§ Exercise goal: Reproduce every line of the material below, but drop the pictures.

─── Source material ───

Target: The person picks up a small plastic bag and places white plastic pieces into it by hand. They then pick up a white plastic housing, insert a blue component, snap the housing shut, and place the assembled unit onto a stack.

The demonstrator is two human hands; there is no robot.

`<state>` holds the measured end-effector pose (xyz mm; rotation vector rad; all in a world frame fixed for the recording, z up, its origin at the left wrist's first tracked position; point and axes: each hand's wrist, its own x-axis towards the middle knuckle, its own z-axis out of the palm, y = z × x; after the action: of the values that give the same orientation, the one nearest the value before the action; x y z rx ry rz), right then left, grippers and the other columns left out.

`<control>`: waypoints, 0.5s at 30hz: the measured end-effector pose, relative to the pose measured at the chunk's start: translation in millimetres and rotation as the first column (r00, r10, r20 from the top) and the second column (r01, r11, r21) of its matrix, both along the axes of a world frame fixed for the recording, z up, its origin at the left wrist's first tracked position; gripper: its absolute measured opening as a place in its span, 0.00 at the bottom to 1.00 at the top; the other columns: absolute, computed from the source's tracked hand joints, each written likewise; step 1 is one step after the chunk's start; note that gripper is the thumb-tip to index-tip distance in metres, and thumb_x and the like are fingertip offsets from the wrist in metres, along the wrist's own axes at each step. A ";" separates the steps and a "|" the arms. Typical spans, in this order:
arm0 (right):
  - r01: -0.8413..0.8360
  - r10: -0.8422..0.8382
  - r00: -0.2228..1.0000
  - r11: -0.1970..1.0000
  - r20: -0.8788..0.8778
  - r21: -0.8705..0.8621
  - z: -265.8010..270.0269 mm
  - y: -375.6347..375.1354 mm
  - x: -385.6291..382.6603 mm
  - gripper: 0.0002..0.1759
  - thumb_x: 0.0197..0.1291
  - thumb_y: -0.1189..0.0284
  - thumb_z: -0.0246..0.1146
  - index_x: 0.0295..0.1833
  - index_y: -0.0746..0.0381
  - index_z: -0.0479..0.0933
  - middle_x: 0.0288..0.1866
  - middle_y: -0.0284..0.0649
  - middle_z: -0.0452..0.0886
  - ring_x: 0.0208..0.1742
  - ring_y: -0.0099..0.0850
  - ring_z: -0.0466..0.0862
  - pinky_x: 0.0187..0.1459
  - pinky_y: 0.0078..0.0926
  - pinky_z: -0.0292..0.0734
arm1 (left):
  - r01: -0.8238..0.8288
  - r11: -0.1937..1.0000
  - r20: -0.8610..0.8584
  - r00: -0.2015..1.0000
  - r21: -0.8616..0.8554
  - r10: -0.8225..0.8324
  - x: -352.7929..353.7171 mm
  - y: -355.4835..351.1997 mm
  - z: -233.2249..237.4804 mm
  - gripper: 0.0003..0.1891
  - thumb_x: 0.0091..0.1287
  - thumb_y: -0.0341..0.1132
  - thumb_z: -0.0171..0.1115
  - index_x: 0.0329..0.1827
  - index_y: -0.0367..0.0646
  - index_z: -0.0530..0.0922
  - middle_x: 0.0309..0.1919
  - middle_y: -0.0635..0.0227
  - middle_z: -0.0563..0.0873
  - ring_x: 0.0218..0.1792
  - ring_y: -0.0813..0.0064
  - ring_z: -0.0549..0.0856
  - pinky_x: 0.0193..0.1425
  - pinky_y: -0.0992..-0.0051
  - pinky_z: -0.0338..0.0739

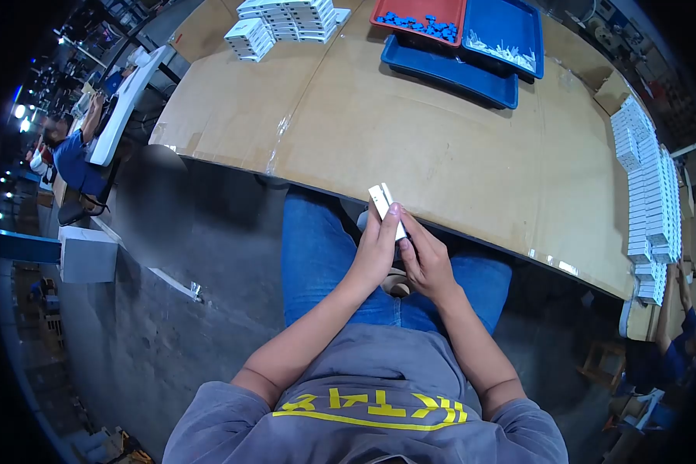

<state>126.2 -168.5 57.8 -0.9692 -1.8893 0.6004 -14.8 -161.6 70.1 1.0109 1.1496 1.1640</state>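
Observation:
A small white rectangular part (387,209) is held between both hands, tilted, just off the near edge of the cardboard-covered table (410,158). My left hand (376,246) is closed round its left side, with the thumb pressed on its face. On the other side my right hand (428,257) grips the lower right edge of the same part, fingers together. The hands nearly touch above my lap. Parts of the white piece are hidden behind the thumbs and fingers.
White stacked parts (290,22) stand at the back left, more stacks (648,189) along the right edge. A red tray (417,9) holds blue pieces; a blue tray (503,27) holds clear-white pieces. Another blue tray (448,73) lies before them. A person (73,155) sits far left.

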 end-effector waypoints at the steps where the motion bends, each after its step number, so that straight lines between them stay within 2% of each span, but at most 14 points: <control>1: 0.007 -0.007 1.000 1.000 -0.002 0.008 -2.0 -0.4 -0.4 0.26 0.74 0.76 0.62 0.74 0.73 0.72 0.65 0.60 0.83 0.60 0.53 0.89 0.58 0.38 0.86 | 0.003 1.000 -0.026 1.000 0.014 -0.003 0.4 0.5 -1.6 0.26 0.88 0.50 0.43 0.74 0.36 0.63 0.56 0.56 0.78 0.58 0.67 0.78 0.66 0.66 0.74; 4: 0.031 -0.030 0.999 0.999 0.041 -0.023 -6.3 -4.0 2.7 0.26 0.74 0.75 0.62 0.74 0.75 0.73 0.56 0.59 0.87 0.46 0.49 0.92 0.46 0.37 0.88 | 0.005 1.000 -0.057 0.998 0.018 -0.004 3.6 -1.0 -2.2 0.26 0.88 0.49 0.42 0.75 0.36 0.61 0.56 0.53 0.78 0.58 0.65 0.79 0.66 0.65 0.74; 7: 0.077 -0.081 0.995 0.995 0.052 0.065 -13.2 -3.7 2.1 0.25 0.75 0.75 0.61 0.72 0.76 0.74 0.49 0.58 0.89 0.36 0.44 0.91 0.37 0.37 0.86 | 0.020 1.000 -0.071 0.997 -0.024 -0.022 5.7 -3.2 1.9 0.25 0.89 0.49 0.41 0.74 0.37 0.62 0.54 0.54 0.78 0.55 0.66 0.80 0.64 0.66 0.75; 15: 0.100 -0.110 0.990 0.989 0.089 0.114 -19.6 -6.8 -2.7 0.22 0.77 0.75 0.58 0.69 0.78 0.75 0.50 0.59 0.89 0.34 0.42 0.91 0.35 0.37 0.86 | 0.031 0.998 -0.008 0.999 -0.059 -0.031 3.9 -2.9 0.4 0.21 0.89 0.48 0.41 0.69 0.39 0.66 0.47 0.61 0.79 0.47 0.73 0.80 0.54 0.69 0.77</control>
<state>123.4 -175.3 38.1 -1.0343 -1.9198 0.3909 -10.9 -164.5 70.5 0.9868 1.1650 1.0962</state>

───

§ Result of the exercise:
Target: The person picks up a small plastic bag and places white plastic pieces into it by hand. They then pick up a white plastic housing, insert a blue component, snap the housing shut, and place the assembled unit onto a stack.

The demonstrator is two human hands; there is no robot.

`<state>` holds the measured end-effector pose (xyz mm; rotation vector rad; all in a world frame fixed for the recording, z up, its origin at the left wrist's first tracked position; point and axes: each hand's wrist, its own x-axis towards the middle knuckle, its own z-axis out of the palm, y = z × x; after the action: of the values that give the same orientation, the one nearest the value before the action; x y z rx ry rz), right then left, grippers and the other columns left out.

`<control>`: waypoints, 0.5s at 30hz: the measured end-effector pose, relative to the pose measured at the chunk's start: translation in millimetres and rotation as the first column (r00, r10, r20 from the top) and the second column (r01, r11, r21) of its matrix, both along the axes of a world frame fixed for the recording, z up, its origin at the left wrist's first tracked position; gripper: its absolute measured opening as a place in its span, 0.00 at the bottom to 1.00 at the top; the other columns: absolute, computed from the source's tracked hand joints, each written likewise; step 1 is one step after the chunk's start; note that gripper is the thumb-tip to index-tip distance in metres, and thumb_x and the like are fingertip offsets from the wrist in metres, along the wrist's own axes at each step. A ";" separates the steps and a "|" the arms. Typical spans, in this order:
arm0 (right):
  - r01: -0.8413..0.8360
  - r10: -0.8422..0.8382
  - r00: -0.2228..1.0000
  - r11: -0.1970..1.0000
  - r20: -0.8788..0.8778
  - r21: -0.8705..0.8621
  - z: -265.8010..270.0269 mm
  - y: -375.6347..375.1354 mm
  - x: -385.6291..382.6603 mm
  - gripper: 0.0002..0.1759
  - thumb_x: 0.0197..0.1291
  - thumb_y: -0.1189..0.0284
  - thumb_z: -0.0246..0.1146
  - index_x: 0.0295..0.1833
  - index_y: -0.0746..0.0381
  - index_z: -0.0479..0.0933
  - middle_x: 0.0288..0.1866
  - middle_y: -0.0284..0.0649
  - middle_z: -0.0452..0.0886
  - ring_x: 0.0208..0.1742
  - ring_y: -0.0099..0.0850
  - ring_z: -0.0466..0.0862
  - pinky_x: 0.0187..0.1459
  - pinky_y: 0.0078..0.0926
  - pinky_z: -0.0292..0.0734
arm1 (left):
  - r01: -0.8238..0.8288
  - r11: -0.1937..1.0000
  - r20: -0.8610..0.8584
  - r00: -0.2015..1.0000
  - r21: -0.8616..0.8554
  - r10: -0.8225..0.8324
  - x: -352.7929..353.7171 mm
  - y: -355.4835..351.1997 mm
  - z: -233.2249..237.4804 mm
  - gripper: 0.0003..0.1891
  - thumb_x: 0.0091..0.1287
  - thumb_y: -0.0341..0.1132
  - thumb_z: -0.0171..0.1115
  - index_x: 0.0329..0.1827
  - index_y: -0.0367..0.0646
  - index_z: -0.0530..0.0922
  - middle_x: 0.0309..0.1919
  - middle_y: -0.0635..0.0227
  - middle_z: -0.0563..0.0873
  - ring_x: 0.0218..0.1792
  - ring_y: -0.0813..0.0064
  - ring_z: -0.0549..0.0856
  - pinky_x: 0.0193..0.1425
  - pinky_y: -0.0992..-0.0051
  - pinky_z: -0.0338..0.0739


<state>126.2 -168.5 57.8 -0.9692 -1.8893 0.6004 -14.8 -161.6 70.1 1.0109 1.1496 1.1640</state>
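Observation:
A small white rectangular part (387,209) is held between both hands, tilted, just off the near edge of the cardboard-covered table (410,158). My left hand (376,246) is closed round its left side, with the thumb pressed on its face. On the other side my right hand (428,257) grips the lower right edge of the same part, fingers together. The hands nearly touch above my lap. Parts of the white piece are hidden behind the thumbs and fingers.
White stacked parts (290,22) stand at the back left, more stacks (648,189) along the right edge. A red tray (417,9) holds blue pieces; a blue tray (503,27) holds clear-white pieces. Another blue tray (448,73) lies before them. A person (73,155) sits far left.
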
 end-effector waypoints at the steps where the motion bends, each after its step number, so that straight lines between them stay within 2% of each span, but at most 14 points: <control>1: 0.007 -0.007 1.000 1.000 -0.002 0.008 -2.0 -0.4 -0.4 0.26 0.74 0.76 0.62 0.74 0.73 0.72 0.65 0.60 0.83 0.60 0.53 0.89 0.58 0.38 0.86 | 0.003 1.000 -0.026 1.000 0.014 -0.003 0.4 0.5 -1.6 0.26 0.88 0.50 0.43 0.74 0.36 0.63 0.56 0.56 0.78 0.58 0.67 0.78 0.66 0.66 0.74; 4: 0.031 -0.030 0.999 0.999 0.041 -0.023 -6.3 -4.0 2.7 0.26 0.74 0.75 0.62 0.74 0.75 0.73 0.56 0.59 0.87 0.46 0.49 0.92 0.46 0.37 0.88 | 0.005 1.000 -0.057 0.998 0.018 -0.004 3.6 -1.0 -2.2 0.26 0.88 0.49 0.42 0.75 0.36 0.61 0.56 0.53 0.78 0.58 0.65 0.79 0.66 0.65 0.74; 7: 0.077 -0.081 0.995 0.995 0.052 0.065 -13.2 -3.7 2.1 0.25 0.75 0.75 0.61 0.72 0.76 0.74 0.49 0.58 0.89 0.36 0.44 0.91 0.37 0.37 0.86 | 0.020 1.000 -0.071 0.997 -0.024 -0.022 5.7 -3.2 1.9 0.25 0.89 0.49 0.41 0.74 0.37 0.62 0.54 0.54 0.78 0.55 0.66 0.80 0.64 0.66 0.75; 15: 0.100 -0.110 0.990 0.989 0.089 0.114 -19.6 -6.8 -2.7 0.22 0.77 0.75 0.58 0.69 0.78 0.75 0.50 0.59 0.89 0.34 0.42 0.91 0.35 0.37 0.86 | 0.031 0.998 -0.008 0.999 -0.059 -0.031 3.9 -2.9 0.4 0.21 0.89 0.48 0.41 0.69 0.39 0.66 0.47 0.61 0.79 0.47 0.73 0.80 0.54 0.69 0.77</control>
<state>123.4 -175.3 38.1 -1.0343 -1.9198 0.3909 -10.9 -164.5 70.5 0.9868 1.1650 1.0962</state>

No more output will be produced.